Given data →

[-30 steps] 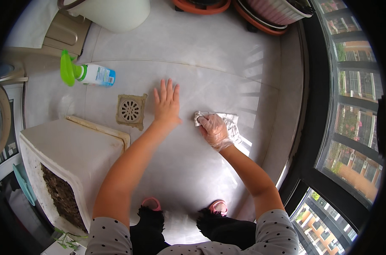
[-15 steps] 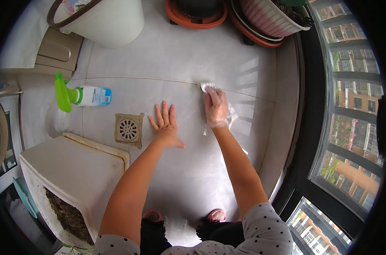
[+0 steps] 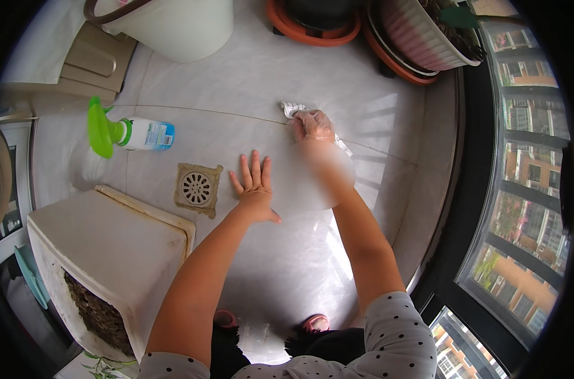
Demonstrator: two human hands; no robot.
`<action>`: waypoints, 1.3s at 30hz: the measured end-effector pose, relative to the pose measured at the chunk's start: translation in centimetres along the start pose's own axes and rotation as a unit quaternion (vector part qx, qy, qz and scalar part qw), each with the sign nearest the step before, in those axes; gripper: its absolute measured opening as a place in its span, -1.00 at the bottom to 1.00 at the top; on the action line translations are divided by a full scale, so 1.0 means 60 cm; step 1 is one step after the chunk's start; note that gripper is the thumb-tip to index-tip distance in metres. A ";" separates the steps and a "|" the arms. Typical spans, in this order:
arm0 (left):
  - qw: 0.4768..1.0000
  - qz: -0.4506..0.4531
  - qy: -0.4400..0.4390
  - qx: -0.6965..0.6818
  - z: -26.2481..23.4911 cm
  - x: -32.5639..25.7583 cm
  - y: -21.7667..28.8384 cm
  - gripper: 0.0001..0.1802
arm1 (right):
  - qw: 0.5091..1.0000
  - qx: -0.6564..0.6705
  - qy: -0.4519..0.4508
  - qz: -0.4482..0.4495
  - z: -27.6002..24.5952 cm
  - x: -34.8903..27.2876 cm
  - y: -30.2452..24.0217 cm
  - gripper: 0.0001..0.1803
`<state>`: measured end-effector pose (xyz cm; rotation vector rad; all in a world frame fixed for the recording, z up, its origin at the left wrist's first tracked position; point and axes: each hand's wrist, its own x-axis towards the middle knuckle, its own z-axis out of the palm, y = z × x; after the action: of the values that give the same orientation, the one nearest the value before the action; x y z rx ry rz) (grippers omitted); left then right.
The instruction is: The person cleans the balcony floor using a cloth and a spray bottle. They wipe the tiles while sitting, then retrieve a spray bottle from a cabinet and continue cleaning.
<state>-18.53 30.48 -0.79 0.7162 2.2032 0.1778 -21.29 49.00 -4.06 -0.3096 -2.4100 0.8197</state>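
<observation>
My left hand (image 3: pixel 255 186) lies flat on the pale tiled floor (image 3: pixel 287 265), fingers spread, just right of a square metal floor drain (image 3: pixel 197 187). My right hand (image 3: pixel 311 125), in a thin clear plastic glove, presses a white cloth (image 3: pixel 291 109) onto the floor further away, near a tile joint. The cloth's front end shows beyond the fingers; the rest is hidden under the hand.
A spray bottle (image 3: pixel 124 133) with a green trigger lies left of the drain. A white planter box (image 3: pixel 103 252) with soil stands at the lower left. A white bucket (image 3: pixel 173 22) and several flowerpots (image 3: pixel 420 38) line the far side. A glass wall (image 3: pixel 514 189) runs along the right.
My right hand has pushed the cloth away from me across the floor, from beside my left hand to well beyond it. My left hand has stayed flat by the drain.
</observation>
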 end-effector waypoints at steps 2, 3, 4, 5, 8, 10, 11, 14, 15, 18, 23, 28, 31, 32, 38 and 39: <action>1.000 -0.002 0.000 0.001 0.000 0.000 0.002 0.65 | 0.999 -0.006 -0.030 0.008 0.001 0.010 0.005 -0.88; 1.000 -0.005 -0.003 0.003 -0.002 0.000 0.004 0.65 | 0.999 -0.009 -0.045 0.012 -0.001 0.017 0.005 -0.88; 1.000 -0.007 -0.006 0.006 -0.004 0.000 0.007 0.65 | 0.996 -0.006 -0.066 0.055 -0.003 0.022 0.005 -0.89; 1.000 -0.008 -0.009 0.009 -0.006 0.000 0.010 0.65 | 0.991 -0.004 -0.087 0.098 -0.007 0.028 0.006 -0.89; 1.000 -0.001 -0.009 0.013 -0.004 0.000 0.009 0.65 | 0.983 -0.005 -0.128 0.130 -0.024 -0.002 -0.004 -0.87; 1.000 -0.011 -0.024 0.017 -0.009 0.000 0.009 0.65 | 0.985 0.021 -0.132 0.111 -0.033 -0.082 0.006 -0.89; 0.999 -0.021 -0.031 0.018 -0.011 -0.002 0.001 0.65 | 0.995 0.000 -0.100 0.015 -0.043 -0.112 -0.003 -0.92; 1.000 -0.013 -0.024 0.014 -0.013 -0.004 0.002 0.64 | 0.997 -0.058 -0.039 -0.038 -0.041 -0.127 -0.004 -0.94; 0.999 -0.012 -0.028 0.013 -0.010 -0.006 0.002 0.64 | 0.997 -0.045 -0.052 0.016 -0.031 -0.092 -0.009 -0.94; 1.000 0.003 -0.024 0.008 -0.011 0.002 0.013 0.63 | 0.991 -0.011 -0.038 0.128 -0.012 0.003 -0.002 -0.85; 0.999 -0.022 -0.033 0.010 -0.015 -0.006 -0.003 0.63 | 0.997 -0.012 -0.071 0.013 -0.029 -0.142 -0.036 -0.96; 1.000 -0.006 -0.022 0.014 -0.010 -0.002 0.010 0.62 | 0.991 0.021 -0.036 0.129 -0.053 -0.021 -0.037 -0.97; 0.999 -0.004 -0.036 0.013 -0.012 -0.003 0.014 0.61 | 0.995 -0.071 -0.060 0.030 -0.049 -0.134 -0.014 -0.93; 0.999 -0.013 -0.037 0.009 -0.014 -0.003 0.003 0.61 | 0.995 -0.056 -0.083 0.021 -0.061 -0.185 -0.049 -0.91; 1.000 0.001 -0.016 0.005 -0.011 0.000 0.015 0.62 | 0.988 0.020 -0.134 0.068 -0.059 -0.135 -0.006 -0.94; 1.000 0.005 -0.012 0.006 -0.011 0.004 0.020 0.62 | 0.987 0.064 -0.080 0.120 -0.051 -0.085 -0.004 -0.95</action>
<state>-18.62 31.70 -0.09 0.7320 2.1807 0.1608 -15.40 48.33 -4.18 -0.5072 -2.4846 1.1414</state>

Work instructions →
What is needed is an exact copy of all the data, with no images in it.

Task solution →
[-30 steps] 
[-15 steps] 
[+0 steps] 
Demonstrator: two human hands; no robot.
`<action>`: waypoints, 1.3s at 30hz: the measured end-effector pose, relative to the pose measured at the chunk's start: translation in centimetres along the start pose's own axes and rotation as a unit quaternion (vector part qx, qy, qz and scalar part qw), each with the sign nearest the step before, in those axes; gripper: its absolute measured opening as a place in its span, -1.00 at the bottom to 1.00 at the top; on the action line translations are divided by a full scale, so 1.0 means 60 cm; step 1 is one step after the chunk's start; note that gripper is the thumb-tip to index-tip distance in metres. A ";" separates the steps and a "|" the arms. Typical spans, in this order:
arm0 (left):
  - qw: 0.4768..1.0000
  - qz: -0.4506..0.4531
  - qy: -0.4400..0.4390
  - qx: -0.6965..0.6818
  - z: -26.2481..23.4911 cm
  - x: -32.5639..25.7583 cm
  - y: -21.7667..28.8384 cm
  - gripper: 0.0001..0.1802
arm1 (right):
  - qw: 0.5091..1.0000
  - qx: -0.6564..0.6705
  - qy: -0.4519..0.4508
  - qz: -0.4482..0.4495
  - z: -27.6002..24.5952 cm
  - x: -34.8903..27.2876 cm
  - y: -30.2452..24.0217 cm
  - gripper: 0.0001..0.1803
`<state>`: measured end-effector pose (xyz cm; rotation vector rad; all in a world frame fixed for the recording, z up, its origin at the left wrist's first tracked position; point and axes: each hand's wrist, its own x-axis towards the middle knuckle, its own z-axis out of the palm, y = z × x; after the action: of the values that give the same orientation, the one nearest the value before the action; x y z rx ry rz) (grippers omitted); left then right.
The instruction is: The person cleans the balcony floor using a cloth and a spray bottle. They wipe the tiles while sitting, then retrieve a spray bottle from a cabinet and continue cleaning.
<state>-18.53 30.48 -0.79 0.7162 2.2032 0.1778 -21.29 49.00 -4.06 -0.3096 -2.4100 0.8197</state>
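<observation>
My left hand (image 3: pixel 255 186) lies flat on the pale tiled floor (image 3: pixel 287 265), fingers spread, just right of a square metal floor drain (image 3: pixel 197 187). My right hand (image 3: pixel 311 125), in a thin clear plastic glove, presses a white cloth (image 3: pixel 291 109) onto the floor further away, near a tile joint. The cloth's front end shows beyond the fingers; the rest is hidden under the hand.
A spray bottle (image 3: pixel 124 133) with a green trigger lies left of the drain. A white planter box (image 3: pixel 103 252) with soil stands at the lower left. A white bucket (image 3: pixel 173 22) and several flowerpots (image 3: pixel 420 38) line the far side. A glass wall (image 3: pixel 514 189) runs along the right.
My right hand has pushed the cloth away from me across the floor, from beside my left hand to well beyond it. My left hand has stayed flat by the drain.
</observation>
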 end-effector waypoints at steps 2, 3, 4, 5, 8, 10, 11, 14, 15, 18, 23, 28, 31, 32, 38 and 39: <action>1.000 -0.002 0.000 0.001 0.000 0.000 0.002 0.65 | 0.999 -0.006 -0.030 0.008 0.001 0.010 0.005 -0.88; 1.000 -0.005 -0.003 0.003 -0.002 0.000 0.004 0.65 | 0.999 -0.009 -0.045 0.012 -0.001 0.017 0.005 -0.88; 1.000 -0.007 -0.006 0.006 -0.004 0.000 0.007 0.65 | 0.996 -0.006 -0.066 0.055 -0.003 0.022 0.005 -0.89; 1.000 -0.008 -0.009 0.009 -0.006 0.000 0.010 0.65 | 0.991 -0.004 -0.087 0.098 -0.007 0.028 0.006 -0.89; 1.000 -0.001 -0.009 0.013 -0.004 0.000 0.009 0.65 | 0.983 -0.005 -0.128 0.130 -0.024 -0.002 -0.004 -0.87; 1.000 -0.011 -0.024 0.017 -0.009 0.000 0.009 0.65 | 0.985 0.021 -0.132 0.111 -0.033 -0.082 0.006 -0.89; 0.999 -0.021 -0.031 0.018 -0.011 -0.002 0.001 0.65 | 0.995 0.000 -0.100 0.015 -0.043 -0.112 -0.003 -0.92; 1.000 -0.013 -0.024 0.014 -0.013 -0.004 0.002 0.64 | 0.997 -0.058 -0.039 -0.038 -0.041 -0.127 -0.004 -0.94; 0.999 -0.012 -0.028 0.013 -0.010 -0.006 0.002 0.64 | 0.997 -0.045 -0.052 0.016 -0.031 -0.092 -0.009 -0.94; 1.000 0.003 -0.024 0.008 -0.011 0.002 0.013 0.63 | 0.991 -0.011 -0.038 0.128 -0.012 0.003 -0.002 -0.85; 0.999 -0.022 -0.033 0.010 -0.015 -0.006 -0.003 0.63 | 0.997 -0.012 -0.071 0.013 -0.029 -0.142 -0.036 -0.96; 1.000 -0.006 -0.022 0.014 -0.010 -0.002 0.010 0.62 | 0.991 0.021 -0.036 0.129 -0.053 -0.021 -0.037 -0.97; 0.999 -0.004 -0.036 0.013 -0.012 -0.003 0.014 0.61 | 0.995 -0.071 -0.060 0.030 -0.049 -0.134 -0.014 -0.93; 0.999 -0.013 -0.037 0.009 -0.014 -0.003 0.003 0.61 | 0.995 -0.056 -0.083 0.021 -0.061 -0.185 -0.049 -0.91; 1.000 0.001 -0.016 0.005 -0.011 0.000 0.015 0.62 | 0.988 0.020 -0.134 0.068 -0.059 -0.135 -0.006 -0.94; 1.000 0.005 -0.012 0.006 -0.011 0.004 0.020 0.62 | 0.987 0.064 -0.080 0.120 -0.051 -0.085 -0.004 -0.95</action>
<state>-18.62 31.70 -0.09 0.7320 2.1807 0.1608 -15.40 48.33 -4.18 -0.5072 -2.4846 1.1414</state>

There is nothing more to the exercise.